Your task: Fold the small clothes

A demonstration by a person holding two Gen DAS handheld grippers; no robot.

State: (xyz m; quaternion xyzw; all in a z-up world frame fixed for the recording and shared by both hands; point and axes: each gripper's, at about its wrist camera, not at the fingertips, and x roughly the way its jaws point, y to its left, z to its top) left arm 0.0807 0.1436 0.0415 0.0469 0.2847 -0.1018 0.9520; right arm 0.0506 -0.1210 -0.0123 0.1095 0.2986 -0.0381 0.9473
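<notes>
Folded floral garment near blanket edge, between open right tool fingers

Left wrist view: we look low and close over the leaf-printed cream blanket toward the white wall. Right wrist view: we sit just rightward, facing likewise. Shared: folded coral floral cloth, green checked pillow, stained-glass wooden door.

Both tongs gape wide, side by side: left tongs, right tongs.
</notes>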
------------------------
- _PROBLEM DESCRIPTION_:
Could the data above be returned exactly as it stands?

- _TASK RESPONSE_:
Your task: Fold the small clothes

A demonstration by a person holding two Gen DAS handheld grippers; no robot.

State: (xyz m; quaternion xyzw; all in a z-up world frame fixed for the recording and shared by both hands; point and axes: each gripper's, at about its wrist camera, not at the fingertips, and x roughly the way its jaws point, y to its left, z to its top) left arm 0.0807 0.1436 0.0415 0.0469 0.2847 -0.1018 0.9520; right arm 0.0506 -0.1210 -0.0123 0.1095 0.2986 -0.0381 0.9473
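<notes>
Folded floral garment near blanket edge, between open right tool fingers

Left wrist view: we look low and close over the leaf-printed cream blanket toward the white wall. Right wrist view: we sit just rightward, facing likewise. Shared: folded coral floral cloth, green checked pillow, stained-glass wooden door.

Both tongs gape wide, side by side: left tongs, right tongs.
</notes>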

The answer requires no additions.